Jay deglutì. «Migliaia di rupie, fratello, migliaia».

Anish balbettò. Era diventato tutto rosso e poi, premendosi il petto, sussultò come se provasse dolore. Laxmi fece un passo avanti, ma Priya la fermò e poi spiegò con amarezza: «È già successo prima. Passerà. Quel dottore inglese che ci hanno mandato è stato inutile. E il tuo dottor Hopkins ha detto a mio marito di perdere peso e di fare più esercizio fisico. Noi, però, volevamo delle medicine».

«Non ti agitare, figlio mio», disse Laxmi, scuotendo tristemente la testa.

Sotto lo sguardo di Eliza, Anish tornò al suo colorito normale e sembrò stare meglio. Eliza cominciò a pensare che Clifford avesse immaginato che Anish avrebbe favorito l’arresto di Jay a causa del furto dei gioielli. Ecco che cosa c’era sotto, non c’era alcun messaggio sedizioso o rivoluzionario; Eliza temette anzi che fosse stato Anish in persona a denunciare il fratello. Tuttavia, non riusciva proprio a capire come mai Clifford avesse voluto usare la macchina da scrivere di Jay per scrivere un paragrafo sul Kent; se si il problema erano i gioielli, perché Clifford aveva parlato di slealtà nei confronti della Corona britannica?

Anish indicò Jay. «Ritengo te responsabile, te soltanto. Che ne sa una donna di queste cose? Se l’ipoteca verrà ripagata entro la fine di questa settimana, passerò sopra alla vicenda; se non accadrà, pignorerò le tue terre a titolo di rimborso per la perdita dei gioielli. È chiaro?».

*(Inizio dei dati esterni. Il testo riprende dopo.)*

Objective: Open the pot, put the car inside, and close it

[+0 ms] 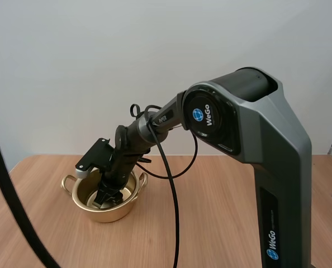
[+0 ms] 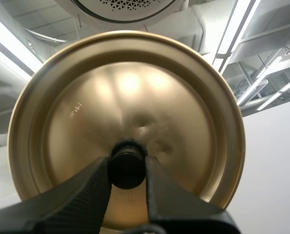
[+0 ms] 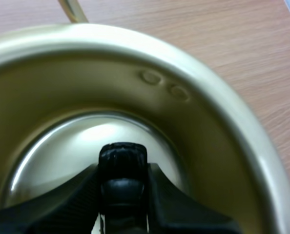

Eliza trattenne il respiro quando Jay la indicò con il capo e chiese: «Perché hai fatto venire qui Eliza?»

«Perché è partito tutto da lei», rispose Priya.

Anish la ignorò. «Perché ho bisogno che lei, come testimone, sottoscriva i documenti che ho dovuto scrivere nel caso in cui la tua ipoteca non venga ripagata per tempo. Anche Chatur firmerà».

Eliza si era sentita a disagio durante l’intera conversazione, ma finalmente respirò. Dovevano soltanto farsi firmare i contratti dei prestiti per tempo, poi l’ipoteca sarebbe stata rimborsata e tutto si sarebbe aggiustato. Guardò Jay come per chiedergli il permesso di firmare. Lui semplicemente annuì in segno di assenso, poi guardò altrove. Chatur sorrise a Eliza, ma il suo sorriso le fece gelare il sangue.